Tags and policy evaluation

When authorizing an access request, an Apache Ranger plugin evaluates applicable Ranger policies for the resource being accessed. The following diagram shows the details of the policy evaluation flow. More details on the steps in this workflow are provided in the subsequent sections.

Apache Ranger Policy Evaluation Flow with Tags

Apache Ranger Policy Evaluation Flow with Tags

Finding Tags

Apache Ranger supports a service to register context enrichers, which are used to update context data to the access request.

The Ranger Tag service, which is part of the tag-based policies feature, adds a context enricher named RangerTagEnricher. This context enricher is responsible for finding tags for the requested resource and adding the tag details to the request context. This context enricher keeps a cache of the available tags; while processing an access request, it finds the tags applicable for the requested resource and adds the tags to the request context. The context enricher keeps the cache updated by periodically polling Ranger Admin for changes.

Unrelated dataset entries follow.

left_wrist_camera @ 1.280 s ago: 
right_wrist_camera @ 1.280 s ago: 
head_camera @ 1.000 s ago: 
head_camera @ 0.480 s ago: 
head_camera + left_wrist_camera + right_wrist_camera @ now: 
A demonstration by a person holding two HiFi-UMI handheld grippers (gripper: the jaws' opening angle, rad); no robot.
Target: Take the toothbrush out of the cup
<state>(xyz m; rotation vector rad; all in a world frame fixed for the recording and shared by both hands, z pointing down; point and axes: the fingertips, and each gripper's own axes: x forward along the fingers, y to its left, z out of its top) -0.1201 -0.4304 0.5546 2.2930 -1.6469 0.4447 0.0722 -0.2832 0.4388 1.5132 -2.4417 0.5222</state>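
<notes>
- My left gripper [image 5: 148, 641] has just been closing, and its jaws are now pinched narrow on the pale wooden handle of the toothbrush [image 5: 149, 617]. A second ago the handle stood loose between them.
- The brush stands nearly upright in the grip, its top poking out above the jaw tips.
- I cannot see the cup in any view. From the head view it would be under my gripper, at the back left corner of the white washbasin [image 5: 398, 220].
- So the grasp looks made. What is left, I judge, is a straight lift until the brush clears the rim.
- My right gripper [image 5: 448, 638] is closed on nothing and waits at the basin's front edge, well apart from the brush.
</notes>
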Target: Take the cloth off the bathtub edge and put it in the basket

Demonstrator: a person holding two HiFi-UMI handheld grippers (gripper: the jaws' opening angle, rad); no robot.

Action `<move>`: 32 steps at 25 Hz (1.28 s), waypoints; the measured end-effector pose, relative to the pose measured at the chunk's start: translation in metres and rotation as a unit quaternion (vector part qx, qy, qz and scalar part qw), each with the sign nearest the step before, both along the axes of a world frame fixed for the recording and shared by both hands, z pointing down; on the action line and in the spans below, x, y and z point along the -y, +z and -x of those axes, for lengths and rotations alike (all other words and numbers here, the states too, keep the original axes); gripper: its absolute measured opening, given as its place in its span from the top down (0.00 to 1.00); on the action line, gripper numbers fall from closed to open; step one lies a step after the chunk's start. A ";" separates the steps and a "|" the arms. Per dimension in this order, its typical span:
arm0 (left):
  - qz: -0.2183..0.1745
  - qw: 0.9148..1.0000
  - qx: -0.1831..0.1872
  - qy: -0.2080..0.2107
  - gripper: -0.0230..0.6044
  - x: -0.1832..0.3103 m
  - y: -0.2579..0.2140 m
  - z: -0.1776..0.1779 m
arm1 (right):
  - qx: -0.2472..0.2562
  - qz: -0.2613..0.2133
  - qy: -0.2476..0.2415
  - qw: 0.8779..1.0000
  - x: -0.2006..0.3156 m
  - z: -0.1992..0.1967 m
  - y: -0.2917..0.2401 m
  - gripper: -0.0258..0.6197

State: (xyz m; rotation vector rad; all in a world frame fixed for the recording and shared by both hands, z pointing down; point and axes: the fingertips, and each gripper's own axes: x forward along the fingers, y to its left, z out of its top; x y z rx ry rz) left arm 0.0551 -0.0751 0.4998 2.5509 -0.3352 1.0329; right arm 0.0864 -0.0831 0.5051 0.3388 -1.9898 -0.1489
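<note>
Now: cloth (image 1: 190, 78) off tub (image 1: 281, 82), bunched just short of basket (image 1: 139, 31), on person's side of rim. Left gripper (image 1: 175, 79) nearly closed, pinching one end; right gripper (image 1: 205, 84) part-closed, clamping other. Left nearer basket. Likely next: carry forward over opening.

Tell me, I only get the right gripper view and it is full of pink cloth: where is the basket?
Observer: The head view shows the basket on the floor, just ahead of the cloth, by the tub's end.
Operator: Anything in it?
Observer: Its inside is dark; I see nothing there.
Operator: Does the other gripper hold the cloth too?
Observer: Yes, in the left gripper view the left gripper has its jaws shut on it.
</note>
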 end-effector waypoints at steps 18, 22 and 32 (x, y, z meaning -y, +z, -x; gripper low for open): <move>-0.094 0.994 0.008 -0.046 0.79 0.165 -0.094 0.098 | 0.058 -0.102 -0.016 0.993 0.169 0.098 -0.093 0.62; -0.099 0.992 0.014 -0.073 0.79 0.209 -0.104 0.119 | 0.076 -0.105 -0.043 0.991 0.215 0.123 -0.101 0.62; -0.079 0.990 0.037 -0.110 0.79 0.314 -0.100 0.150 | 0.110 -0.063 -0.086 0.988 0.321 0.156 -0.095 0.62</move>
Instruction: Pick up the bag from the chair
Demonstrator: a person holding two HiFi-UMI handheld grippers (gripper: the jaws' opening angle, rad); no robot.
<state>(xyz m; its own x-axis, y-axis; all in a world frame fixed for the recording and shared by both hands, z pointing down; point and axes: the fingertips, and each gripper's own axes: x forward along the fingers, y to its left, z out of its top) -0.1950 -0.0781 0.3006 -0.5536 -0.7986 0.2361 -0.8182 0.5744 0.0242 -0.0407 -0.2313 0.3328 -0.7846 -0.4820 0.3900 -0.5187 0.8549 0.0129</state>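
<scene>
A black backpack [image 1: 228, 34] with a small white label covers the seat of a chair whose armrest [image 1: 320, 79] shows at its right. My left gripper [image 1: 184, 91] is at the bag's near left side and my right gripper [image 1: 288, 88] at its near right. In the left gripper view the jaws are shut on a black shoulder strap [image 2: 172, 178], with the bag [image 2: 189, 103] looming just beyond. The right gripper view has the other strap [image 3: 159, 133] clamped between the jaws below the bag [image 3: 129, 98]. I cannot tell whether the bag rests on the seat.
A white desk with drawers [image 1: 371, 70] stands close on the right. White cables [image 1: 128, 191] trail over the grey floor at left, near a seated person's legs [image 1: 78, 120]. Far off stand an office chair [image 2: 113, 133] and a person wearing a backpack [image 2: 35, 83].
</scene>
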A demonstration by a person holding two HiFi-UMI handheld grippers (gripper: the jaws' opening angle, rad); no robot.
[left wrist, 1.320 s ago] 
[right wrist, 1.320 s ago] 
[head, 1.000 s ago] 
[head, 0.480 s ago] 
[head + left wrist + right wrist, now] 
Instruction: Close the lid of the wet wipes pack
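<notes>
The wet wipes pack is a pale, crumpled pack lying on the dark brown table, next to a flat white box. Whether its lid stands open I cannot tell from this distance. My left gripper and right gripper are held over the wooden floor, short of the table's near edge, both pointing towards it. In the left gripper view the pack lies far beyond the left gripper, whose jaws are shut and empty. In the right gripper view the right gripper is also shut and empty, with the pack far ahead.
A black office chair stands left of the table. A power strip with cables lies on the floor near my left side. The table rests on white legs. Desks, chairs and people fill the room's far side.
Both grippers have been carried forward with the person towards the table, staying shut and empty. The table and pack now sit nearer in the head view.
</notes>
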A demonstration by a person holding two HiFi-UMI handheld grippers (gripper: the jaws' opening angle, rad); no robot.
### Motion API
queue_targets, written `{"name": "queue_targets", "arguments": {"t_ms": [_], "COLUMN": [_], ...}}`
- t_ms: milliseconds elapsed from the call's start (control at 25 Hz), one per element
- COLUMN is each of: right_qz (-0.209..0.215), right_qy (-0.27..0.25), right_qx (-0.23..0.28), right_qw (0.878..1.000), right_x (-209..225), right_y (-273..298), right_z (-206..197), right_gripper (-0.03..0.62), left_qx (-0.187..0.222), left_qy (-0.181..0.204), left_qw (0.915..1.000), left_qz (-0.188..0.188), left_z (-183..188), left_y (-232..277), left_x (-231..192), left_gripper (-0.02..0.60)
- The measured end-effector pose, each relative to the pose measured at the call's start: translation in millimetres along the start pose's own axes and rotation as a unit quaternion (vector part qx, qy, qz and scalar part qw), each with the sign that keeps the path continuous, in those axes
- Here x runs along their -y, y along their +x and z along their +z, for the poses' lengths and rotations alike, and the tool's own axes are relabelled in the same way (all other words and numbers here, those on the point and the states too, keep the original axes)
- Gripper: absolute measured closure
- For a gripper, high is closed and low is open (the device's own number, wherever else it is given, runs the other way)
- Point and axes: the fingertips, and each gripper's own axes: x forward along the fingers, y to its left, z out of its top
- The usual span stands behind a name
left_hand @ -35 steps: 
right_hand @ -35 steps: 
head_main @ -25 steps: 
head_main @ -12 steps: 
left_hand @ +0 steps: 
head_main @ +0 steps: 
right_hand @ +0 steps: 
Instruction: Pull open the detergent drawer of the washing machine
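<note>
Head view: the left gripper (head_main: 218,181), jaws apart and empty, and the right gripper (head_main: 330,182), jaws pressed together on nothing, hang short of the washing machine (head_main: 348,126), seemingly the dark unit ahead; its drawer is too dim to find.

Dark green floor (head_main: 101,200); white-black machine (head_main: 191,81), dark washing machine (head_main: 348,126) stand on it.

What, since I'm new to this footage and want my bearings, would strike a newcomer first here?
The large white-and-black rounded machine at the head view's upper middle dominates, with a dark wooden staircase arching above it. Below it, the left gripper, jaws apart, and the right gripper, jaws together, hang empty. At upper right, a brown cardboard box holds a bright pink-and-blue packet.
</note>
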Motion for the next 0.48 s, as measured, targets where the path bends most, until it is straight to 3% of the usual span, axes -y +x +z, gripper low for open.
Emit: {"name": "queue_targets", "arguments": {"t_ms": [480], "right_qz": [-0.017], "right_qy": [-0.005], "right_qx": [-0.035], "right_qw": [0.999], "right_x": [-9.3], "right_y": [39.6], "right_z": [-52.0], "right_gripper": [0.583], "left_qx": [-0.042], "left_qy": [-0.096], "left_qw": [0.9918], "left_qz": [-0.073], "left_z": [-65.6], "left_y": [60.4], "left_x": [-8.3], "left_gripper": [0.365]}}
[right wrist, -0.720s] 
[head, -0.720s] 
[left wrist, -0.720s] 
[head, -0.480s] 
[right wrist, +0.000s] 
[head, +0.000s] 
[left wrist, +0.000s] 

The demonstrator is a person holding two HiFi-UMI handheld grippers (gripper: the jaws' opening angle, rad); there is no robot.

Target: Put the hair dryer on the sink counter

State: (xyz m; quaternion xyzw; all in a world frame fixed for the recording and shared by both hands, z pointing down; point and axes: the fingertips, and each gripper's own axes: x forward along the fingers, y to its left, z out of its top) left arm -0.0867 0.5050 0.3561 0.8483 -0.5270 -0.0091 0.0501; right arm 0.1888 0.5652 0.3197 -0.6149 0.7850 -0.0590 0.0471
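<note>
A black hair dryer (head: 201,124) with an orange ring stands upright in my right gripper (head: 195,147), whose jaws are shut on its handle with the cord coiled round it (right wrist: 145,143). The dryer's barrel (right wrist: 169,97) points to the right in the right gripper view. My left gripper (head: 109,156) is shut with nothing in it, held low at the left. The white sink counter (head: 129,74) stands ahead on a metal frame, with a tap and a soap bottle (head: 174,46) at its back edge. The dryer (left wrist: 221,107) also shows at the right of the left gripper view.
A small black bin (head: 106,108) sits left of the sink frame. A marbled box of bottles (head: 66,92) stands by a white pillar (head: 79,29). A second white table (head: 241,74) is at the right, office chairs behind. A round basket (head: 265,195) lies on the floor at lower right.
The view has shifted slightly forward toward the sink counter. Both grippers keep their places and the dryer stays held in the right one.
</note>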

Evaluating Tag-Based Policies

Once the list of tags for the requested resource is found, the Apache Ranger policy engine evaluates the tag-based policies applicable to the tags. If a policy for one of these tag results in a deny, access will be denied. If none of the tags are denied, and if a policy allows for one of the tags, access will be allowed. If there is no result for any tag, or if there are no tags for the resource, the policy engine will evaluate the resource-based policies to make the authorization decision.

Using Tags in Conditions

Apache Ranger allows the use of custom conditions while evaluating authorization policies. The Apache Ranger policy engine makes various request details – such as user, groups, resource, and context – available to the conditions. Tags in the request context, which are added by the enricher, are available to the conditions and can be used to influence the authorization decision.

The default policy in tag service instances, the EXPIRES_ON tag, uses such condition to check to see if the request date is later than the value specified in tag attribute expiry_date. This default policy does not work unless an EXPIRES_ON tag has been created in Atlas.